Learning with Memory-based Virtual Classes for Deep Metric Learning
Byungsoo Ko, Geonmo Gu, Han-Gyu Kim

TL;DR
MemVir introduces a novel training strategy for deep metric learning that memorizes embedding features and class weights as virtual classes, employing curriculum learning to improve generalization and performance on unseen classes.
Contribution
The paper proposes MemVir, a method that utilizes memorized virtual classes and curriculum learning to enhance deep metric learning without modifying existing loss functions.
Findings
Outperforms state-of-the-art methods on benchmark datasets.
Improves generalization to unseen classes.

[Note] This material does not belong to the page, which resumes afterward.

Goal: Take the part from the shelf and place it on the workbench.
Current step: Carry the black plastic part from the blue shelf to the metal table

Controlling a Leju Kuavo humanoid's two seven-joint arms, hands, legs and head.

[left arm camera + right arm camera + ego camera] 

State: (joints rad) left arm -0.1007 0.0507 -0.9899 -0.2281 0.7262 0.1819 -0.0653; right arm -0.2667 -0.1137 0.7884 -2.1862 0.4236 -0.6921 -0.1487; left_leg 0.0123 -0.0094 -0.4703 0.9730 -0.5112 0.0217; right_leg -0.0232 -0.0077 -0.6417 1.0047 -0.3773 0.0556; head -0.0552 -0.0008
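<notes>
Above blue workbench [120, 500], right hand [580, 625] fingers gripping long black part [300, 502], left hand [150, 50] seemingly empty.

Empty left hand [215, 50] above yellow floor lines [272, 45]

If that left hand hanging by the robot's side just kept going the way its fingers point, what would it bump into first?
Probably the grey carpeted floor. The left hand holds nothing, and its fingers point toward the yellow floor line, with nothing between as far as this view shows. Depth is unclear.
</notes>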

Enhances training stability and final accuracy.
Abstract
The core of deep metric learning (DML) involves learning visual similarities in high-dimensional embedding space. One of the main challenges is to generalize from seen classes of training data to unseen classes of test data. Recent works have focused on exploiting past embeddings to increase the number of instances for the seen classes. Such methods achieve performance improvement via augmentation, while the strong focus on seen classes still remains. This can be undesirable for DML, where training and test data exhibit entirely different classes. In this work, we present a novel training strategy for DML called MemVir. Unlike previous works, MemVir memorizes both embedding features and class weights to utilize them as additional virtual classes. The exploitation of virtual classes not only utilizes augmented information for training but also alleviates a strong focus on seen classes…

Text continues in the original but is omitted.